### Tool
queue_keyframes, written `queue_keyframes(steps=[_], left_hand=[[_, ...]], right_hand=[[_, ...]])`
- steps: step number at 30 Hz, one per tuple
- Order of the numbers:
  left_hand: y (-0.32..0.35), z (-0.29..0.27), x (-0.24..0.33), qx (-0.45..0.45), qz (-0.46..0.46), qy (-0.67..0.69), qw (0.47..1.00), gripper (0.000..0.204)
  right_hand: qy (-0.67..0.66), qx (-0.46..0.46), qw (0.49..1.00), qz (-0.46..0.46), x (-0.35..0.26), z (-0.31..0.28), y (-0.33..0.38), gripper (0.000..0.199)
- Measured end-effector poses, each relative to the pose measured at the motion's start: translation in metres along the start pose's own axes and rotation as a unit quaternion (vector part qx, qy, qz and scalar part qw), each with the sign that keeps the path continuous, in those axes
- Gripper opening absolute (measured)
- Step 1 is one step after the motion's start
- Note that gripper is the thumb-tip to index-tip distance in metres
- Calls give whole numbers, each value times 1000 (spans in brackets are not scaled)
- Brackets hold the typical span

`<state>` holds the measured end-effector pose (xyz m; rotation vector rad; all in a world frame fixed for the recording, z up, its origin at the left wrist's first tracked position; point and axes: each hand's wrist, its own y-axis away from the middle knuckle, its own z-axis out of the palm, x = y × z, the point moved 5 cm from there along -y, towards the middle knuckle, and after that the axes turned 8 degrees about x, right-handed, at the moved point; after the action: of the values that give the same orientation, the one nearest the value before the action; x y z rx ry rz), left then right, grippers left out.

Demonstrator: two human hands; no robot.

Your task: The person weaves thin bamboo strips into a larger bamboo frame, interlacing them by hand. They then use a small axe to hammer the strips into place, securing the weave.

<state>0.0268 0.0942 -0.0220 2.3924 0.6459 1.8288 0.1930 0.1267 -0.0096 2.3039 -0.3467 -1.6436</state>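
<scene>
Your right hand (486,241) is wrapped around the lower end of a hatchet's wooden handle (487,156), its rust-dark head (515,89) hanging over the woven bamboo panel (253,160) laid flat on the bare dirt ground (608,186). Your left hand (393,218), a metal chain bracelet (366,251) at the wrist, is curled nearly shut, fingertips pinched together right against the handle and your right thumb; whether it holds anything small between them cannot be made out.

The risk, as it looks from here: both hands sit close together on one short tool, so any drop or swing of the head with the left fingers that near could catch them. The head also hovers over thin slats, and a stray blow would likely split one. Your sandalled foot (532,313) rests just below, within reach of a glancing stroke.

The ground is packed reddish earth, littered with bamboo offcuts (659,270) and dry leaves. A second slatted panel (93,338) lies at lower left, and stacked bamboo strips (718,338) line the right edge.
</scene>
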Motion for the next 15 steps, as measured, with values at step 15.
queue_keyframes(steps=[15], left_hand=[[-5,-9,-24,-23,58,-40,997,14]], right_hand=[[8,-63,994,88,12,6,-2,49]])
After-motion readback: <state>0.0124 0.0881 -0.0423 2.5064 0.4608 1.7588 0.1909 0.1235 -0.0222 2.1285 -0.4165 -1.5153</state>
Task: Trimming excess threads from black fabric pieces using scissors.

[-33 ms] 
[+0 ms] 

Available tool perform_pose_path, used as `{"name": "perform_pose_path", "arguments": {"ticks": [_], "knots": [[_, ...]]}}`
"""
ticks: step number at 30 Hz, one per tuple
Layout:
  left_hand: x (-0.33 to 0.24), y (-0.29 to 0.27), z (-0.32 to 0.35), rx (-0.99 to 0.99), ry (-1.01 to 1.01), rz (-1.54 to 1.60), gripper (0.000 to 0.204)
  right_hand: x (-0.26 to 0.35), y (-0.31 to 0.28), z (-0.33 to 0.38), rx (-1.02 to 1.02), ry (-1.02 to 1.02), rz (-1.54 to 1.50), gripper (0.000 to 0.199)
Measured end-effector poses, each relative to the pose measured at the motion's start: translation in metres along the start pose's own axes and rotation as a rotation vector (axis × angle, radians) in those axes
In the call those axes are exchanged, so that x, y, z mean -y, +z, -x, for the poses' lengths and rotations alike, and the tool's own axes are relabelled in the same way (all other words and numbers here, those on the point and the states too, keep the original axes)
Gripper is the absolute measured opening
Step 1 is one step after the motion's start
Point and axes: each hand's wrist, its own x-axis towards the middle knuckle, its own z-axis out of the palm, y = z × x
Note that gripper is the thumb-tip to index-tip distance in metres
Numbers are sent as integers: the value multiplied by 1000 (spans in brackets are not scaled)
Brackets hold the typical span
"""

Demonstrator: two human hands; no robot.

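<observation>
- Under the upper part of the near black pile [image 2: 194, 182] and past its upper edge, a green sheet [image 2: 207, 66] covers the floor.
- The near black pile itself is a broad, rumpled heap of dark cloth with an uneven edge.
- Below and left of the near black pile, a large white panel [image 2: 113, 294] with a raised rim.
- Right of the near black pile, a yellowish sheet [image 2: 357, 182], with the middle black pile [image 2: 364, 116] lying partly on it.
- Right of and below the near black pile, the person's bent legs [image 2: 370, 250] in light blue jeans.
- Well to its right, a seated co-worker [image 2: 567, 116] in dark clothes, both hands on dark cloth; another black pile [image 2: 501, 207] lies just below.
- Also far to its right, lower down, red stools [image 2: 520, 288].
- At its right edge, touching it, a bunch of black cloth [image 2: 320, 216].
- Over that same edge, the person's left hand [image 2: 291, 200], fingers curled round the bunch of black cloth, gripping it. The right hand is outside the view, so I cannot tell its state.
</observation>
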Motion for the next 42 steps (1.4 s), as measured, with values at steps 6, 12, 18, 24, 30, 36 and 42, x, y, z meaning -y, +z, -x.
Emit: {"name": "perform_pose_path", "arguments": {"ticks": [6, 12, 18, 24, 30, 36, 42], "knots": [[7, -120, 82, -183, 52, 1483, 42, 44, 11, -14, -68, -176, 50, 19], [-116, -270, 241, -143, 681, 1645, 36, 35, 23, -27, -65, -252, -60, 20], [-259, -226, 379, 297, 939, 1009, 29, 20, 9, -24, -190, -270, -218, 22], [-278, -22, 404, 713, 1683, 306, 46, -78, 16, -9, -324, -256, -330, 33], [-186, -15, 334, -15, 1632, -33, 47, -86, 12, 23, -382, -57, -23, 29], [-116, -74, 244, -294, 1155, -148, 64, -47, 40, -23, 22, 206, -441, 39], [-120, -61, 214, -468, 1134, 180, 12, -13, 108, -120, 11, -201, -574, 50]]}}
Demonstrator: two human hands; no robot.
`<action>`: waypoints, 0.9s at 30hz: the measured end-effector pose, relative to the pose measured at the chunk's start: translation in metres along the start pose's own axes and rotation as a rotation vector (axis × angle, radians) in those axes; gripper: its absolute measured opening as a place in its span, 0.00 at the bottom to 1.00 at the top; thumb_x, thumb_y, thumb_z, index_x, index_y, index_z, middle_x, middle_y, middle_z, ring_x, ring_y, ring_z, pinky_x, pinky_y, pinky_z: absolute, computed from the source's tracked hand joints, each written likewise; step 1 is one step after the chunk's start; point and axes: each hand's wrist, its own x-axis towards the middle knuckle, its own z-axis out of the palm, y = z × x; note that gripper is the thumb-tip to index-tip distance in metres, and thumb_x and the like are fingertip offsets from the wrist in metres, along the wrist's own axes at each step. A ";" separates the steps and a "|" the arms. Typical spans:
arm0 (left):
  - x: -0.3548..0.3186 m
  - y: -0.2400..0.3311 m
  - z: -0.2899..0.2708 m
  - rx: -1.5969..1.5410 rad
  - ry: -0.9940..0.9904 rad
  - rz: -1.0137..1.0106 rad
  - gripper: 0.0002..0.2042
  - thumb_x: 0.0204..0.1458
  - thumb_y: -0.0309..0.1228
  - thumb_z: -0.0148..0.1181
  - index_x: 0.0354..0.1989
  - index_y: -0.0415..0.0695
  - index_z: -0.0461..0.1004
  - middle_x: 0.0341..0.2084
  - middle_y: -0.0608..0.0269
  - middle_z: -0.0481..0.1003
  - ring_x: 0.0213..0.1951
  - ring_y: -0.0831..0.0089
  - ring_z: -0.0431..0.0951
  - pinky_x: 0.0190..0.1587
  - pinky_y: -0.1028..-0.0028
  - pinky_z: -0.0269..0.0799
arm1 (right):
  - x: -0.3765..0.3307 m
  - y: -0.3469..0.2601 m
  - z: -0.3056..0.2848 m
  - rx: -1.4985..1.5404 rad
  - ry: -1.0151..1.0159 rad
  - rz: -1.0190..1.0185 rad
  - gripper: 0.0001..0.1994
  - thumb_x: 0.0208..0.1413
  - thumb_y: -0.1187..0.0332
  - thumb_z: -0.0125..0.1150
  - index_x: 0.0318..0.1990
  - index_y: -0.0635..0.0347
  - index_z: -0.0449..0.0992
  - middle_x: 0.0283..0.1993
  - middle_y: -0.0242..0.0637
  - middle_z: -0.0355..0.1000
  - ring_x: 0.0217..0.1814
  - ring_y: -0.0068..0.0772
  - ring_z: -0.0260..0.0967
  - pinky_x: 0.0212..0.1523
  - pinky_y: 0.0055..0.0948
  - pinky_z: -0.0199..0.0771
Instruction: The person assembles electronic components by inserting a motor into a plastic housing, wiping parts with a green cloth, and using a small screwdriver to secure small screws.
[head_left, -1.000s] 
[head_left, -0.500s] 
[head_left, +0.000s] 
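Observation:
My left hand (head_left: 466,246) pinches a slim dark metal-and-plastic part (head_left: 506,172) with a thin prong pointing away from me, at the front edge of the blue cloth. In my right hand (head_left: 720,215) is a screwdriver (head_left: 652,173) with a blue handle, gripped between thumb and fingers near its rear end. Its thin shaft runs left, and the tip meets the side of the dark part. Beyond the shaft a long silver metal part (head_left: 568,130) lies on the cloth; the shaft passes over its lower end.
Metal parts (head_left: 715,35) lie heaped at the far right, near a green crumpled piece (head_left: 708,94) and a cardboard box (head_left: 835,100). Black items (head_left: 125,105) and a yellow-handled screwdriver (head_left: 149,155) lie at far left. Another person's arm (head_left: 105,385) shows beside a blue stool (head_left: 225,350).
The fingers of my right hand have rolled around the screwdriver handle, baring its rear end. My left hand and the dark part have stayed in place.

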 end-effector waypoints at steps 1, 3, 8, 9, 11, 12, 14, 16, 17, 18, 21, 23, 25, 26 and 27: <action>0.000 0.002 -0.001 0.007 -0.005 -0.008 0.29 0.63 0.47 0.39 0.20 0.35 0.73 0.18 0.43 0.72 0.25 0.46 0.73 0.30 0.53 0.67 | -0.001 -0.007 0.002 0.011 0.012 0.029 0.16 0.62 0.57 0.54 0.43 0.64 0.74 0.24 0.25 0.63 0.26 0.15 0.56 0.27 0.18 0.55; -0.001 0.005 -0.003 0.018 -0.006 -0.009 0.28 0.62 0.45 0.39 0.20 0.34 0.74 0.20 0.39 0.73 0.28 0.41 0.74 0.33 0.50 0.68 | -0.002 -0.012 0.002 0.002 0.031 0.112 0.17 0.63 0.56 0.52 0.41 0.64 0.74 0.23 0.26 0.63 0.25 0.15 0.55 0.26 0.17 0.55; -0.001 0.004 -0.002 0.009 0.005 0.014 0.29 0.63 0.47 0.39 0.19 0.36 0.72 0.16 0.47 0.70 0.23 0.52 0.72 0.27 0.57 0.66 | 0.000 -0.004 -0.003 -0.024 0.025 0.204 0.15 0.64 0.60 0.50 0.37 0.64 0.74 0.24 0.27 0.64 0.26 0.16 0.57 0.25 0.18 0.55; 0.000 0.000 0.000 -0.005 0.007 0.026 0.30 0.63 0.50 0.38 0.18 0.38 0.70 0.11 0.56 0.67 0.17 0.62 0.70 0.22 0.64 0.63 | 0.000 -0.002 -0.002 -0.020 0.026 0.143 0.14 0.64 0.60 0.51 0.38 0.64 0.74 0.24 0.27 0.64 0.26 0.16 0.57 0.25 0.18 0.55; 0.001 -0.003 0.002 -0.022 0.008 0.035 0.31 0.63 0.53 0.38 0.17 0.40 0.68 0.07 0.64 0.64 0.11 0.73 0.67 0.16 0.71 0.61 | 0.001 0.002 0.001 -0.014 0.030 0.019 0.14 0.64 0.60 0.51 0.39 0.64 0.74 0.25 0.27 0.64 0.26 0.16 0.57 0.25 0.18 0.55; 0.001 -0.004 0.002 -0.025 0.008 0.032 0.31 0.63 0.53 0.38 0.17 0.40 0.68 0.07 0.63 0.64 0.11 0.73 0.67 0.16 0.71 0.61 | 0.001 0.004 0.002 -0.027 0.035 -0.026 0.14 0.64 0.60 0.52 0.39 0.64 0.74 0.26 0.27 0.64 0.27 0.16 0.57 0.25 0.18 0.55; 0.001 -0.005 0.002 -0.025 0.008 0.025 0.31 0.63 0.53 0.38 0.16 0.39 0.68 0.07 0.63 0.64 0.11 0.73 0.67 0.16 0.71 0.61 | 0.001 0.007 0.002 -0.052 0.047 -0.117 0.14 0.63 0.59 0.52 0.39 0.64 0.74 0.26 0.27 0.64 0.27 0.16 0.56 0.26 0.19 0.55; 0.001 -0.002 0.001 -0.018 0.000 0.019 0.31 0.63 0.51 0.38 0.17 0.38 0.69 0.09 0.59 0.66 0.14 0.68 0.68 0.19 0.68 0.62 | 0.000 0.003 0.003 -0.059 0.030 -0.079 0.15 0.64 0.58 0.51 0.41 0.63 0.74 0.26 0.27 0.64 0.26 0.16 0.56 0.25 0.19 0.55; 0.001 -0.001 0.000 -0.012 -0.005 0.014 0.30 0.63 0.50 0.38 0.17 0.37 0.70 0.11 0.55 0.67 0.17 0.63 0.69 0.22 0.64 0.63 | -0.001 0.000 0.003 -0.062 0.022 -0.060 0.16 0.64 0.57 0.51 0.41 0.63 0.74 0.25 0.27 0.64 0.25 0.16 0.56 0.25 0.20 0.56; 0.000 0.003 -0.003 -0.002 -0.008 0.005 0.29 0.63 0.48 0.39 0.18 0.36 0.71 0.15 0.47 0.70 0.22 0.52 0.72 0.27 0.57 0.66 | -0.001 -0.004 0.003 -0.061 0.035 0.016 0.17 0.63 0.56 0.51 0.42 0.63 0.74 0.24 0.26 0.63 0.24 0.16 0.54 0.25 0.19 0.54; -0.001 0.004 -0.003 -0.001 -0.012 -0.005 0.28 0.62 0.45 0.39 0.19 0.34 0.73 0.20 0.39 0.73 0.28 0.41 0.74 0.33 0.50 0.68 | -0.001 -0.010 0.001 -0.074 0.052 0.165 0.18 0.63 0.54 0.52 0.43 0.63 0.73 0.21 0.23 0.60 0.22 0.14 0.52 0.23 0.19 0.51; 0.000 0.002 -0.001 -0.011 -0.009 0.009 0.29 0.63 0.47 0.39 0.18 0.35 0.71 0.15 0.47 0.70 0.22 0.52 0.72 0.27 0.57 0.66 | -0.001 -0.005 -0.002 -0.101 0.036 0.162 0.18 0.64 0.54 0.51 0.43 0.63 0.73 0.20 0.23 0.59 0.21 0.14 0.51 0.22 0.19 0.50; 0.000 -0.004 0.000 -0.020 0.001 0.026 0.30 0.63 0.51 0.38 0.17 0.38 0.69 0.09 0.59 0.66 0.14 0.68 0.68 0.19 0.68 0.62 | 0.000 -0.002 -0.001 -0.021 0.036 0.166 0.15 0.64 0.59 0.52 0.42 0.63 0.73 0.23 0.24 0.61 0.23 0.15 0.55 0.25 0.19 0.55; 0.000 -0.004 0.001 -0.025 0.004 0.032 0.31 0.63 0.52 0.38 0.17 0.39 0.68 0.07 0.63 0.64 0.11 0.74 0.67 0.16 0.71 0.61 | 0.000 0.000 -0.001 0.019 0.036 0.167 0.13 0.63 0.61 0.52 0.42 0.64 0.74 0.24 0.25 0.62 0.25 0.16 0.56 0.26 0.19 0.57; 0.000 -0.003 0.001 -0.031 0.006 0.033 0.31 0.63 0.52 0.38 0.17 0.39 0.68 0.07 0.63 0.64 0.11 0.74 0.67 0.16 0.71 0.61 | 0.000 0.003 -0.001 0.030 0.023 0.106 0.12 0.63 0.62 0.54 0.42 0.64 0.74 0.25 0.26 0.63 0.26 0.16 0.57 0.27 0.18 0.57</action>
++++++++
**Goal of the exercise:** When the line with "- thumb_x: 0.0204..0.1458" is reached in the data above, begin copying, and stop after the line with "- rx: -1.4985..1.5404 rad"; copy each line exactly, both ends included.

**Response to the task:**
  - thumb_x: 0.0204..0.1458
  - thumb_y: -0.0309..0.1228
  - thumb_z: -0.0148..0.1181
  - index_x: 0.0354..0.1989
  - index_y: -0.0415..0.0695
  - index_z: -0.0461..0.1004
  - middle_x: 0.0341..0.2084
  - middle_y: -0.0608..0.0269
  - middle_z: -0.0481..0.1003
  - ring_x: 0.0213..0.1951
  - ring_y: -0.0831..0.0089
  - ring_z: -0.0431..0.0951
  - pinky_x: 0.0190..0.1587
  - pinky_y: -0.1028..-0.0028
  - pinky_z: -0.0269..0.0799
arm1 (right):
  - x: -0.3765..0.3307 m
  - y: -0.3469..0.2601 m
  - z: -0.3056..0.2848 m
  - rx: -1.4985..1.5404 rad

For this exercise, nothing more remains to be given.